Perry had done a little more mental math over the last few hours. Even if he spent half the stat points he got every level on something else, he would still go supercritical by level 13. About two years worth of XP, by Perry’s reckoning.
He couldn’t guarantee the numbers were perfectly accurate...but they were close.
He could spend ninety-five percent of all the free points he got on something other than attunement, and he would go supercritical around level 20. About fifteen years from now.
The thing that really made him sweat?
If Perry put Absolutely ZERO points into Attunement, it would still go up by two points per level.
at level thirty-five he would be getting eighty-two stat points.
All those points and the ones preceding it had to go somewhere.
Assuming an even split between HP, Body, Nerve, and Stability, that would be approximately two hundred and fifty points in every stat.
It would take three hundred and seventy-three years to reach level thirty-five...but Perry was likely to actually live that long.
If Body slowed the aging process, then dumping a quarter of his points into it would buy him too much extra time, and his stats would eventually go supercritical, somewhere around level three hundred.
So Perry’s choices had been boiled down to
A: willingly commit suicide by time.
Or,
B: Watch his stats inflate exponentially whether he wanted them to or not as his friends and family withered and died around him over the eons, until eventually he ripped the fabric of spacetime by existing.
Or,
C: Die violently in a fight somewhere.
There was always the option of not spending his points, but that fell under Suicide by time.
Perry’s skin was gripped with a cold sweat as existential dread of the inevitable filled every nerve. It felt like his entire world was fading away and nothing existed outside save his whirling thoughts and the fear of the choice between death and infinite suffering.
Perry caught a glimpse of Heather’s worried expression.
It filled him with a candle-flame of hope that dispelled the looming dread.
You know what, screw that. By that measurement, my Nerve should be at least a hundred by the time I’m old.
Nobody ever said the System can’t be modified. Dad may not understand it, but that doesn’t mean I won’t be able to.

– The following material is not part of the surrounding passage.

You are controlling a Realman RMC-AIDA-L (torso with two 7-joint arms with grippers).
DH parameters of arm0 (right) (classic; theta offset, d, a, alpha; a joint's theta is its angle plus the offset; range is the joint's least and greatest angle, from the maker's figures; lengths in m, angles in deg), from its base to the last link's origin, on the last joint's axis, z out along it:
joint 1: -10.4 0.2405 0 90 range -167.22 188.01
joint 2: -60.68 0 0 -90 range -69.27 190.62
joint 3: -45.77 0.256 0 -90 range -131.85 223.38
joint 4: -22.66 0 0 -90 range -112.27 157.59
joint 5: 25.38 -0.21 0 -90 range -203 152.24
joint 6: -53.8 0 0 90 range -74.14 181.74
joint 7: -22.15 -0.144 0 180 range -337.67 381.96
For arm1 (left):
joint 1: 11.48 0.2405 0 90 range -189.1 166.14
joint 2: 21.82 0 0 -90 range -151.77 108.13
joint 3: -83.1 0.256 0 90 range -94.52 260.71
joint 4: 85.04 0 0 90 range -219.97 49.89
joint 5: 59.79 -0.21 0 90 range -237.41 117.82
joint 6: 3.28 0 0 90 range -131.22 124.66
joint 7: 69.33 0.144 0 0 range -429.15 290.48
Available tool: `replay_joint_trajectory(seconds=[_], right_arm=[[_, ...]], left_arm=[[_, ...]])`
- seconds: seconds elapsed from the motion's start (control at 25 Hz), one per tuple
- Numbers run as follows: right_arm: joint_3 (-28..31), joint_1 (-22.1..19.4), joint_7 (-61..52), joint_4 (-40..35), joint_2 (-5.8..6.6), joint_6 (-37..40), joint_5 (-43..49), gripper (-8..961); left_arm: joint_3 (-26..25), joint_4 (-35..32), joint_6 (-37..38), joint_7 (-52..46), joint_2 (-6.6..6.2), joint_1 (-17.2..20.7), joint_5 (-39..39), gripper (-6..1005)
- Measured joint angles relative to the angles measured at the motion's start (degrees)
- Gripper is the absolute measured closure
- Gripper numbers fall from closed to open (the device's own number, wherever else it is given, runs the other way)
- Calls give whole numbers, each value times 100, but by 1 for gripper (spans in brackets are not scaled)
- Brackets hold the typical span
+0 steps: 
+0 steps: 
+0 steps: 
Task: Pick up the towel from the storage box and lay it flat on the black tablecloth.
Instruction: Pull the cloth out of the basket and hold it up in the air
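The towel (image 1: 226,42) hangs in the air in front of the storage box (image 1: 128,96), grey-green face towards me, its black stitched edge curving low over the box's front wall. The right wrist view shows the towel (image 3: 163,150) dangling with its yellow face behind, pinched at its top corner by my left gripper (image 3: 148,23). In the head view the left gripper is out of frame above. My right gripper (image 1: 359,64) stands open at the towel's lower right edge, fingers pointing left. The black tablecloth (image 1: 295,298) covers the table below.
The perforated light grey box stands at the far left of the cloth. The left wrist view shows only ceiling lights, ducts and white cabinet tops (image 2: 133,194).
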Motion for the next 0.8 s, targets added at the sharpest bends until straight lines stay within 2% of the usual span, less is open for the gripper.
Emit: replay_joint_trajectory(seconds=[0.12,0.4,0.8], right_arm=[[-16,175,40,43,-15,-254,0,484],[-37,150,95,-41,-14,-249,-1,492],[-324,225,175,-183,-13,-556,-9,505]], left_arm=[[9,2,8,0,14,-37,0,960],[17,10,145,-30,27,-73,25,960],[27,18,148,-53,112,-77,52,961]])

I’ll figure out the solution.
The chances of it being truly unlimited exponential growth just means that eventually it has to make me smart enough to come up with the perfect solution to the problem of unlimited exponential growth.
If it’s not unlimited, then I’m worried about nothing.
And besides. Who knows what I’ll be like when I’m three hundred years old? Maybe I’ll be fine with killing myself around then. This only becomes a problem if I stubbornly try to live forever.
The last vestiges of the looming dread dissipated, and Perry felt like he’d gotten a new lease on life.
He could always kill himself. No matter what, he had the power to end his own life.
Fear of death was what had locked him into that hypothetical eternity of torment. Why not just punch your own ticket when you were old as balls and ready to check out?
Perry wasn’t ready to die NOW. But three hundred years from now...who knew?
“Figure something out?” Heather asked, glancing up at his relived expression curiously.
“Yeah. I decided to kill myself,” Perry said.
“What, WHY!?” Heather demanded.
“Your pretty face,” Perry said with a genuine smile.
Heather punched him in the shoulder.